Episode Transcription

CODY: Hi! You’re about to get smarter in just a few minutes with Curiosity Daily from curiosity-dot-com. I’m Cody Gough.

ASHLEY: And I’m Ashley Hamer. Today, you’ll learn about why “beauty sleep” has real benefits for your skin; how plants learn the chemical language of pests to use for self-defense; and a new algorithm that’s fighting deepfakes by looking at heart rates.

CODY: Let’s satisfy some curiosity. 

Beauty sleep is a real thing: sleep actually affects collagen in your skin (Ashley)

Scientists just discovered why “beauty sleep” is a thing. New research suggests that while you sleep, your body refreshes its supply of collagen.

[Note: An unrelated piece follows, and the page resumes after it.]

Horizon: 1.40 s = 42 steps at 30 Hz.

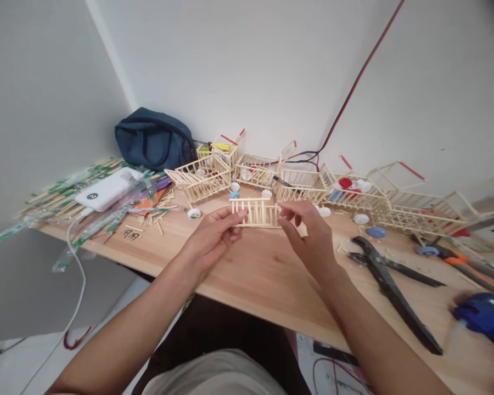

This contradicts the scientific consensus around collagen. For a long time, scientists believed that our supplies of the protein were fixed: we developed all the collagen we’d ever have by age 17, and then it slowly deteriorated as we aged. 

This made sense, on the surface — our skin does get less supple as we get older. However, collagen isn’t just the key to youthful skin. It actually makes up about a third of the average human’s bodyweight, and it plays a million different roles in our bodies. It cushions our joints and gives structure to our bones, including our teeth. It’s also woven into our tendons, which can bounce back after hard workouts. That swift recovery doesn’t fit with the whole theory of collagen being a fixed resource. 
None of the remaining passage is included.